▶ AIM OF THE EXERCISE
From first line to last, transcribe the listing exactly and skip any image.

▶ SUPPLIED INFORMATION
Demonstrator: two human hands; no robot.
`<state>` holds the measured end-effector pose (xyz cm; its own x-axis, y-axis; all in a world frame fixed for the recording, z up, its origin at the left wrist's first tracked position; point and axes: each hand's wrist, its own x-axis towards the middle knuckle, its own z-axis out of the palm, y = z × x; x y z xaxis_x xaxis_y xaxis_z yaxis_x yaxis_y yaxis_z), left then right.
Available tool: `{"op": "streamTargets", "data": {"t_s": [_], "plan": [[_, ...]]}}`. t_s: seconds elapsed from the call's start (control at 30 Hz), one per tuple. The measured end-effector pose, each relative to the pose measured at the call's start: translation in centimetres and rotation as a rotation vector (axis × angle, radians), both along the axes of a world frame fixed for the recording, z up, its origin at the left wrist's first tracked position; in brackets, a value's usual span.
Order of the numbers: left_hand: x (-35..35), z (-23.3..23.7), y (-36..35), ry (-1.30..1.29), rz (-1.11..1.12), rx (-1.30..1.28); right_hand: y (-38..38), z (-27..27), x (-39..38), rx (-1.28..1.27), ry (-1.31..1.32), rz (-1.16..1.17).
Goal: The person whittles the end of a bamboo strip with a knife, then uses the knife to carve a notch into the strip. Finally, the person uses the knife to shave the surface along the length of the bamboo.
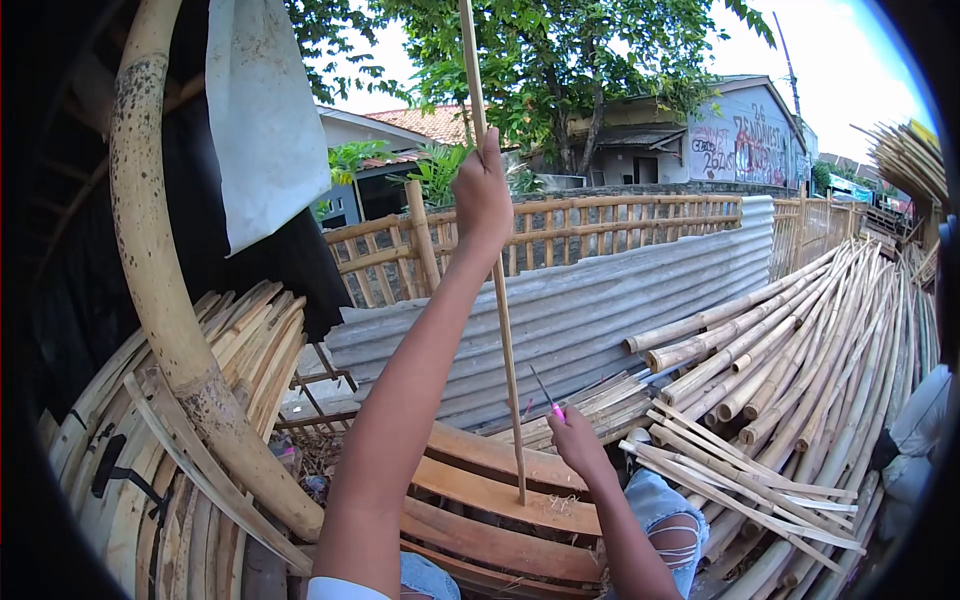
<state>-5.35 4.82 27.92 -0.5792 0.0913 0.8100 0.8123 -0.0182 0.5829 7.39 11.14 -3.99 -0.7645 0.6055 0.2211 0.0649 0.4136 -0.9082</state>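
Observation:
My left hand (484,190) is raised in front of me, its fingers wrapped round a long, thin bamboo strip (508,370). The strip stands nearly upright. Its lower end rests on a slatted wooden bench (470,487), beside a few pale shavings (563,503). Lower and to the right, my right hand (576,440) is closed round the pink handle of a knife (545,388). The narrow blade points up and to the left, apart from the strip.
Bamboo poles (780,350) are piled at right, with split strips (740,470) in front. A thick bamboo post (150,220) rises at left beside stacked split bamboo (250,350). Corrugated sheeting (600,300) and a bamboo fence (570,230) stand ahead.

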Motion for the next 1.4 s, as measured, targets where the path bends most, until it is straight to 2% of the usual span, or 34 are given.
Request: {"op": "streamTargets", "data": {"t_s": [0.03,0.07,0.13,0.2,0.23,0.27,0.33,0.37,0.4,0.43,0.53,0.57,0.63,0.77,0.87,0.93,0.97,1.0,1.07,1.1,1.17,1.2,1.27,1.33,1.4], "plan": [[0.5,0.0,0.0,0.006,-0.011,0.01,-0.8,2.7,1.3,0.147,-0.01,-0.037],[0.9,0.0,-0.2,0.002,-0.013,0.005,-1.0,4.5,2.0,0.142,-0.014,-0.039],[1.7,-0.1,-0.9,0.007,-0.091,-0.018,-1.3,7.6,3.1,0.3,0.023,0.029],[2.8,-0.3,-1.6,-0.011,-0.131,0.0,-2.9,12.3,5.0,0.207,0.037,0.065],[3.2,-0.4,-2.0,-0.017,-0.232,0.014,-3.7,14.4,5.7,0.119,0.06,0.096],[3.6,-0.4,-2.4,-0.023,-0.334,0.028,-4.3,16.0,6.3,0.114,0.056,0.101],[4.0,-0.7,-2.5,-0.008,-0.32,0.06,-5.2,18.3,6.6,0.227,0.169,0.092],[3.4,-0.8,-2.1,0.059,-0.226,0.095,-5.3,18.8,5.9,0.226,0.169,0.097],[3.5,-0.8,-2.1,0.125,-0.132,0.13,-5.3,19.1,5.1,0.284,0.294,0.078],[3.5,-0.9,-2.0,0.126,-0.129,0.13,-5.4,19.4,4.6,0.342,0.419,0.058],[4.2,-1.0,-1.6,0.149,-0.046,0.143,-5.9,20.1,3.9,0.285,0.488,0.098],[4.4,-0.9,-1.5,0.135,-0.05,0.125,-6.1,20.1,4.0,0.285,0.487,0.101],[4.2,-0.9,-1.3,0.118,-0.061,0.098,-6.7,19.7,4.5,0.168,0.259,0.097],[3.0,-0.9,-1.3,0.121,-0.039,0.117,-5.4,15.8,3.0,0.317,0.312,0.109],[2.0,-0.8,-0.6,0.101,-0.036,0.109,-4.7,17.9,2.5,0.297,0.263,0.155],[1.7,-0.9,-0.1,0.108,-0.083,0.116,-5.5,20.2,3.1,0.351,0.354,0.063],[1.5,-0.8,0.2,0.106,-0.087,0.112,-6.0,20.4,3.5,0.263,0.277,0.072],[1.1,-0.8,0.3,0.114,-0.139,0.149,-5.9,19.0,3.2,0.258,0.272,0.069],[0.3,-1.3,0.1,0.109,-0.194,0.18,-5.6,13.4,2.1,0.335,0.047,0.124],[-0.3,-1.2,-0.3,0.081,-0.265,0.187,-5.1,10.9,1.7,0.336,0.045,0.121],[0.0,-0.9,-0.9,-0.017,-0.412,0.199,-3.8,7.6,1.2,0.324,0.039,0.257],[-0.1,-0.9,-1.1,-0.01,-0.42,0.197,-3.8,8.6,1.3,0.324,0.046,0.249],[-0.2,-0.8,-1.3,-0.087,-0.652,0.164,-4.4,12.9,2.2,0.251,0.189,0.197],[0.2,-0.9,-0.8,-0.064,-0.662,0.177,-5.1,18.3,3.6,0.173,0.267,0.195],[0.4,-0.8,-0.7,-0.079,-0.745,0.177,-5.6,22.4,4.7,0.229,0.251,0.171]]}}
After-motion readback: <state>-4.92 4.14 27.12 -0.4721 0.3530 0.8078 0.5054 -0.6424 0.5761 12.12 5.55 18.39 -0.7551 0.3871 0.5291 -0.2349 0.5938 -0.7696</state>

▶ REPLY
Demonstrator: two human hands; no robot.
`<state>` holds the measured end-effector pose (xyz cm; its own x-axis, y-axis; all in a world frame fixed for the recording, z up, its origin at the left wrist's first tracked position; point and axes: each hand's wrist, its own x-axis towards the middle knuckle, its own z-axis out of the palm, y = z × x; x y z xaxis_x xaxis_y xaxis_z yaxis_x yaxis_y yaxis_z), left then right.
Available tool: `{"op": "streamTargets", "data": {"t_s": [_], "plan": [[_, ...]]}}`. t_s: seconds elapsed from the call's start (control at 30 Hz), one per tuple. The measured end-effector pose, each relative to the pose measured at the call's start: translation in centimetres and rotation as a rotation vector (axis × angle, radians), both along the axes of a world frame fixed for the recording, z up, its origin at the left wrist's first tracked position; in brackets, a value's usual span.
Order of the numbers: left_hand: x (-35..35), z (-23.3..23.7), y (-36..35), ry (-1.30..1.29), rz (-1.11..1.12), rx (-1.30..1.28); right_hand: y (-38..38), z (-27..27), x (-39..38), rx (-1.28..1.27), ry (-1.31..1.32), rz (-1.16..1.17).
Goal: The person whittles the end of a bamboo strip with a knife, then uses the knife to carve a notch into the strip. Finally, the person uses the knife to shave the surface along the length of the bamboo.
<state>-5.35 4.82 27.92 -0.5792 0.0913 0.8100 0.8123 -0.0182 0.5829 7.39 11.14 -3.99 -0.7645 0.6055 0.2211 0.0649 0.4136 -0.9082</state>
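Observation:
My left hand (484,190) is raised in front of me, its fingers wrapped round a long, thin bamboo strip (508,370). The strip stands nearly upright. Its lower end rests on a slatted wooden bench (470,487), beside a few pale shavings (563,503). Lower and to the right, my right hand (576,440) is closed round the pink handle of a knife (545,388). The narrow blade points up and to the left, apart from the strip.
Bamboo poles (780,350) are piled at right, with split strips (740,470) in front. A thick bamboo post (150,220) rises at left beside stacked split bamboo (250,350). Corrugated sheeting (600,300) and a bamboo fence (570,230) stand ahead.
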
Motion for the next 1.4 s, as measured, targets where the path bends most, until it is straight to 2% of the usual span, or 34 are given.
Request: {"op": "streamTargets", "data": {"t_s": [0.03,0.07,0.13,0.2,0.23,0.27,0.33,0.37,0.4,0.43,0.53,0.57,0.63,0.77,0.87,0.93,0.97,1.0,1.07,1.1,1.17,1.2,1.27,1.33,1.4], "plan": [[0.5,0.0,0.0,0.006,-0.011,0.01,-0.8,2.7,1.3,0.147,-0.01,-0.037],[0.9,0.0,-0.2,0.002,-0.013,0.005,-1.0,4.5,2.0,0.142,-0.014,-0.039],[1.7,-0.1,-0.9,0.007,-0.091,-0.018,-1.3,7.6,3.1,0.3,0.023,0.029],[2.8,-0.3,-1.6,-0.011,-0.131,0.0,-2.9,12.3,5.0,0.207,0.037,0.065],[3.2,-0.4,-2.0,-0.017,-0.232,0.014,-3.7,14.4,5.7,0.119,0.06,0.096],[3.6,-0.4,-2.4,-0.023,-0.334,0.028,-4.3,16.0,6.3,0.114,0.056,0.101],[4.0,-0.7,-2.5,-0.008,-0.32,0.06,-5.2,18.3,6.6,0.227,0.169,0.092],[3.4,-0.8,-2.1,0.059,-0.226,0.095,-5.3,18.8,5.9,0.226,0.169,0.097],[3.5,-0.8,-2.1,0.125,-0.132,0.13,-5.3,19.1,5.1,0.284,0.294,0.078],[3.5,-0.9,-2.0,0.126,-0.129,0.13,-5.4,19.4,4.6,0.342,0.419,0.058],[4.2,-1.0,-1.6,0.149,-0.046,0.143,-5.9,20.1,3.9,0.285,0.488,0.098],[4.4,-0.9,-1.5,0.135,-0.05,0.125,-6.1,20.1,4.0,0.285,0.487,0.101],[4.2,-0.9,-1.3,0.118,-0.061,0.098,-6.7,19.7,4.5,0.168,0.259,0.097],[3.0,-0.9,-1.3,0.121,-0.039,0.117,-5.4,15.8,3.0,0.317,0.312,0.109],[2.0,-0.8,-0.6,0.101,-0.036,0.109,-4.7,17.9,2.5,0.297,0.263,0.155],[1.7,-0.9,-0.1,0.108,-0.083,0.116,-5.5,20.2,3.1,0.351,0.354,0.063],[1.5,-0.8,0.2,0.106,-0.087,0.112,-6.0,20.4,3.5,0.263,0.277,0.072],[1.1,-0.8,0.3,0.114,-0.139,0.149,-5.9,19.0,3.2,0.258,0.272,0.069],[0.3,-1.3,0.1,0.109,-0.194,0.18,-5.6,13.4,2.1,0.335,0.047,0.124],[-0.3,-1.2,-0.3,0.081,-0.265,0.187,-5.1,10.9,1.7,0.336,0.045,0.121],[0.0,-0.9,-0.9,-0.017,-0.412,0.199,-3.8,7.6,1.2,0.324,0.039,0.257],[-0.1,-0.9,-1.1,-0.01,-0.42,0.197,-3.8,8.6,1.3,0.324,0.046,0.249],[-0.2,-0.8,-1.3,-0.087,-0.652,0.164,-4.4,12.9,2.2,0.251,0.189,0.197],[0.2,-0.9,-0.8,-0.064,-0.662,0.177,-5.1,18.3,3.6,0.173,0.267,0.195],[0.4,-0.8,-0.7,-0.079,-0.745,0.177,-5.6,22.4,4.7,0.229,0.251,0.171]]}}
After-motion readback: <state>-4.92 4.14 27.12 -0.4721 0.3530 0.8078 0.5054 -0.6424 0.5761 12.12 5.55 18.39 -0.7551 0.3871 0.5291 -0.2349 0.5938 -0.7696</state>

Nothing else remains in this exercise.